- [WORK ORDER] Repeat each entry word for word. Leave any images out of the copy.

- [Items listed in a dataset]
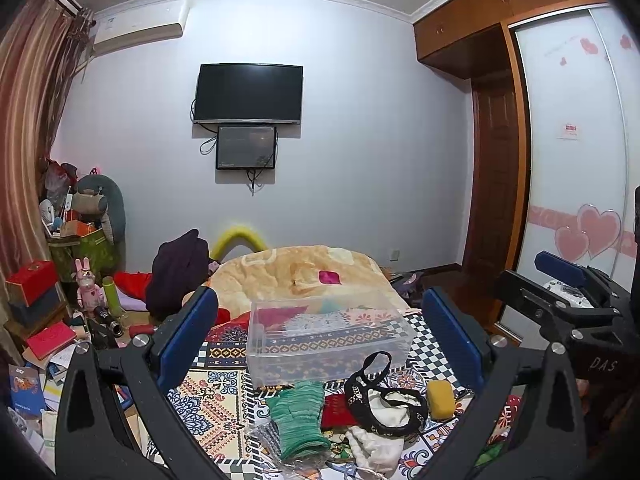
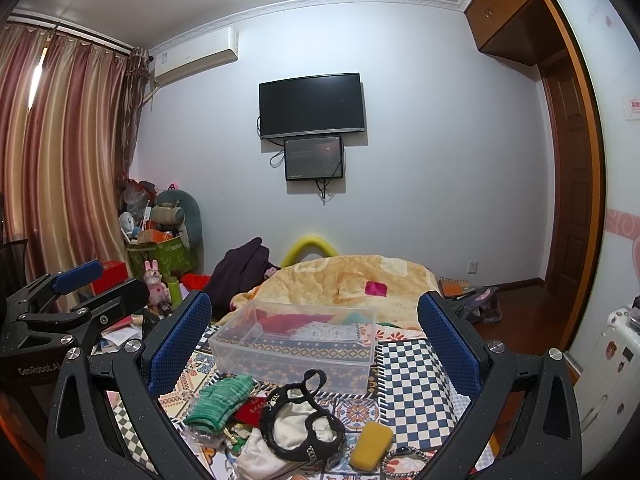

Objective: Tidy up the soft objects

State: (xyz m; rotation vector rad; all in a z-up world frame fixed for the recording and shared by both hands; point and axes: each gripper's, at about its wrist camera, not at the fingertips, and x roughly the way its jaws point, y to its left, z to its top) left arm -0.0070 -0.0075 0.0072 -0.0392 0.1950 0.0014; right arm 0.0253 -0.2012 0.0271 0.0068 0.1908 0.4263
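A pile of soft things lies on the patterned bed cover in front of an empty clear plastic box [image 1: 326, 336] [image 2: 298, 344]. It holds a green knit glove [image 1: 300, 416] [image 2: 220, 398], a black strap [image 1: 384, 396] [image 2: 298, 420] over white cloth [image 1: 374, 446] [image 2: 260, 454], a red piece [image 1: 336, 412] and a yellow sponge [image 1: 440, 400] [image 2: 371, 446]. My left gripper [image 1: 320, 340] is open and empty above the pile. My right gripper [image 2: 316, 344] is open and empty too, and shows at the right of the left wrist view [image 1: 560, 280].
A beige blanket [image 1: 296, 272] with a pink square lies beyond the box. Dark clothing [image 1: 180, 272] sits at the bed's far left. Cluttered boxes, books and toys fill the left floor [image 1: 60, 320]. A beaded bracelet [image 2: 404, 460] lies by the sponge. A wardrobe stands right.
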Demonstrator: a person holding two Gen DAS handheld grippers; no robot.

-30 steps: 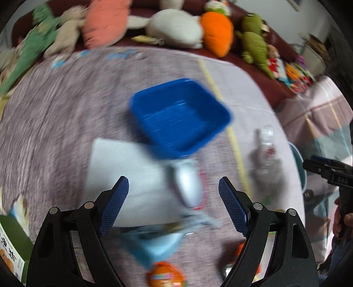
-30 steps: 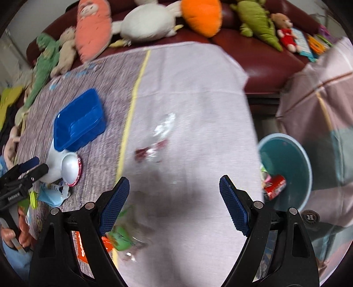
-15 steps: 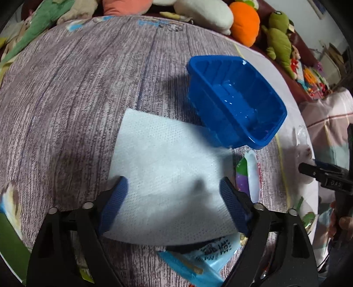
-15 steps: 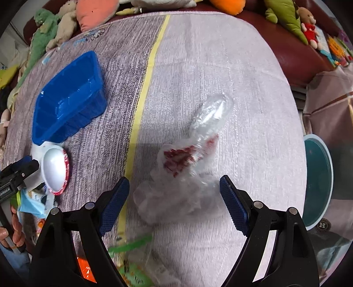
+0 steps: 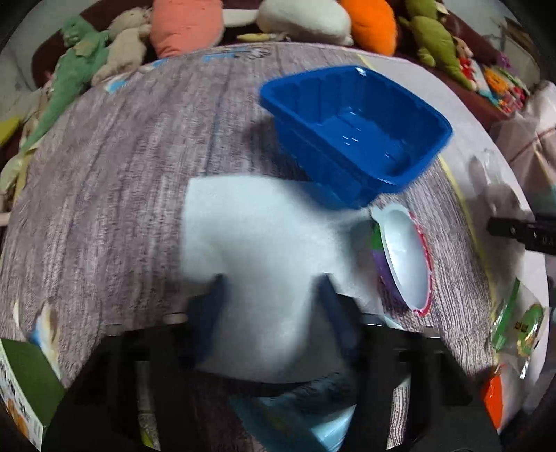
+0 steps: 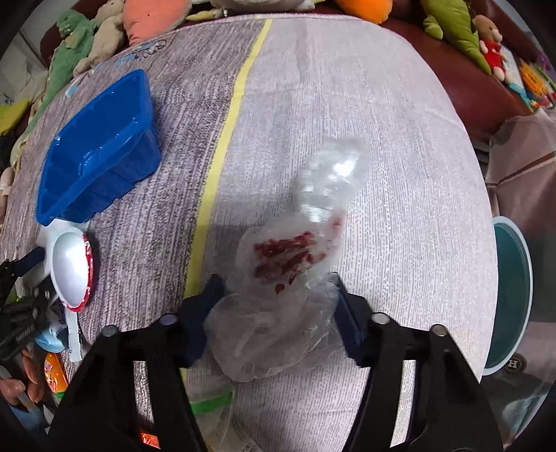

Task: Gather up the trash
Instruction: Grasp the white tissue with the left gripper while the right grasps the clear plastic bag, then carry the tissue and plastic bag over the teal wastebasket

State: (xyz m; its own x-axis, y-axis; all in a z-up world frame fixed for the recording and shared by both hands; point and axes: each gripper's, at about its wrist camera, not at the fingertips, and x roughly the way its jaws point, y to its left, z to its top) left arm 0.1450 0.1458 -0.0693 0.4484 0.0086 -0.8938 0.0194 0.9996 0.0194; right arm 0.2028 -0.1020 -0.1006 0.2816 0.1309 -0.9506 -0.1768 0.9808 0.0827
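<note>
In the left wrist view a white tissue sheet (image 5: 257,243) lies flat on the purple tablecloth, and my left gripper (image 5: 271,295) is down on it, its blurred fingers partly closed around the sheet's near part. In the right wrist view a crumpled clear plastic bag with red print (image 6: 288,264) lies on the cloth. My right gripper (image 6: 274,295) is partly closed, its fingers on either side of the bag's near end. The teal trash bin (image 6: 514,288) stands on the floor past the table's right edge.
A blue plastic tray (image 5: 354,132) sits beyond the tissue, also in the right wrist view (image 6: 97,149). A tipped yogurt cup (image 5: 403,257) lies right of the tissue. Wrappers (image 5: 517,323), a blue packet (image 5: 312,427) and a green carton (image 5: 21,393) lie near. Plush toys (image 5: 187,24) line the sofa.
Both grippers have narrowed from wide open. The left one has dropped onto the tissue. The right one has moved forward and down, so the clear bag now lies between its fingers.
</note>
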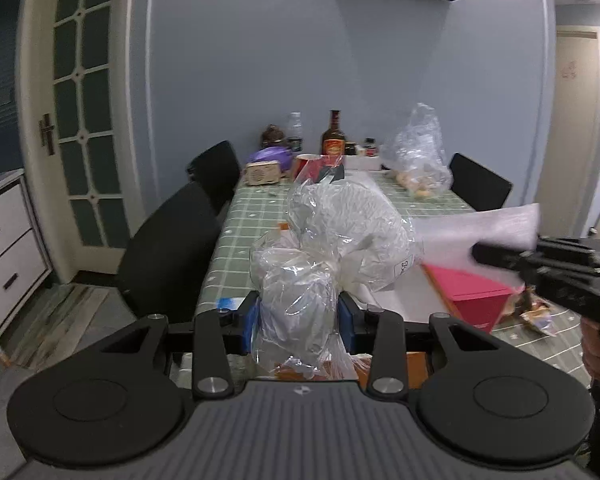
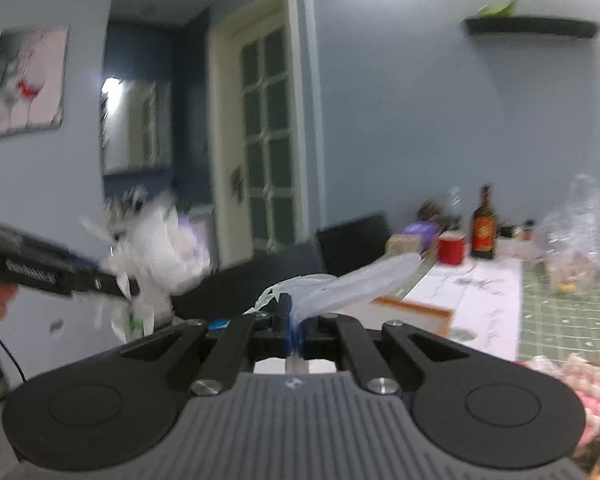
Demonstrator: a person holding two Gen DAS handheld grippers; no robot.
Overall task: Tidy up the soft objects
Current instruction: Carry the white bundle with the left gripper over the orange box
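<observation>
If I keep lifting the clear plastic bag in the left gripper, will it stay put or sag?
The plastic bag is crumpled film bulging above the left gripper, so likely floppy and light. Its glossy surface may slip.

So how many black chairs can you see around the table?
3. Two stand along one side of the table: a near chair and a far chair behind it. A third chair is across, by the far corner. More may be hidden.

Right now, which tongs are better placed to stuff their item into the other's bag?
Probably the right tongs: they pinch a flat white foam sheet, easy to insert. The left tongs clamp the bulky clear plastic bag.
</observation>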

- [PROBLEM SOLUTION]
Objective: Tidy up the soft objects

State: (xyz m; rotation vector rad; all in a z-up world frame fixed for the recording and shared by both hands; point and axes: each gripper's, at about its wrist camera, not at the fingertips, and x roughly the way its jaws point, y to its left, z to its top) left arm -0.0070 -0.0075 0.0072 -0.0392 0.1950 0.0014; right arm 0.0253 -0.2012 0.0271 0.0068 0.1908 0.4263
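A pile of soft things lies on the patterned bed cover in front of an empty clear plastic box [image 1: 326, 336] [image 2: 298, 344]. It holds a green knit glove [image 1: 300, 416] [image 2: 220, 398], a black strap [image 1: 384, 396] [image 2: 298, 420] over white cloth [image 1: 374, 446] [image 2: 260, 454], a red piece [image 1: 336, 412] and a yellow sponge [image 1: 440, 400] [image 2: 371, 446]. My left gripper [image 1: 320, 340] is open and empty above the pile. My right gripper [image 2: 316, 344] is open and empty too, and shows at the right of the left wrist view [image 1: 560, 280].
A beige blanket [image 1: 296, 272] with a pink square lies beyond the box. Dark clothing [image 1: 180, 272] sits at the bed's far left. Cluttered boxes, books and toys fill the left floor [image 1: 60, 320]. A beaded bracelet [image 2: 404, 460] lies by the sponge. A wardrobe stands right.
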Demonstrator: a person holding two Gen DAS handheld grippers; no robot.

-30 steps: 
-30 steps: 
-15 steps: 
-15 steps: 
+0 steps: 
+0 steps: 

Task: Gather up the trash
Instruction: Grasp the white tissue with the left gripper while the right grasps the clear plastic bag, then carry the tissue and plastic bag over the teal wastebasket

State: (xyz m; its own x-axis, y-axis; all in a z-up world frame fixed for the recording and shared by both hands; point and axes: each gripper's, at about its wrist camera, not at the fingertips, and x roughly the way its jaws point, y to its left, z to its top) left arm 0.1450 0.1458 -0.0693 0.4484 0.0086 -0.8938 0.0194 0.9996 0.0194; right arm 0.2028 -0.1020 -0.1006 0.2816 0.1309 -0.9506 -0.1768 0.9808 0.0827
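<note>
In the left wrist view a white tissue sheet (image 5: 257,243) lies flat on the purple tablecloth, and my left gripper (image 5: 271,295) is down on it, its blurred fingers partly closed around the sheet's near part. In the right wrist view a crumpled clear plastic bag with red print (image 6: 288,264) lies on the cloth. My right gripper (image 6: 274,295) is partly closed, its fingers on either side of the bag's near end. The teal trash bin (image 6: 514,288) stands on the floor past the table's right edge.
A blue plastic tray (image 5: 354,132) sits beyond the tissue, also in the right wrist view (image 6: 97,149). A tipped yogurt cup (image 5: 403,257) lies right of the tissue. Wrappers (image 5: 517,323), a blue packet (image 5: 312,427) and a green carton (image 5: 21,393) lie near. Plush toys (image 5: 187,24) line the sofa.
Both grippers have narrowed from wide open. The left one has dropped onto the tissue. The right one has moved forward and down, so the clear bag now lies between its fingers.
</note>
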Demonstrator: a person holding two Gen DAS handheld grippers; no robot.
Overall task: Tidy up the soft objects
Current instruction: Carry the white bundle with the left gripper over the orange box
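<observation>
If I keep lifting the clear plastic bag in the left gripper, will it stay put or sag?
The plastic bag is crumpled film bulging above the left gripper, so likely floppy and light. Its glossy surface may slip.

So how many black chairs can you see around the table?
3. Two stand along one side of the table: a near chair and a far chair behind it. A third chair is across, by the far corner. More may be hidden.

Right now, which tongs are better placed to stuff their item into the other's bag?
Probably the right tongs: they pinch a flat white foam sheet, easy to insert. The left tongs clamp the bulky clear plastic bag.
</observation>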

The exercise requires no additional content.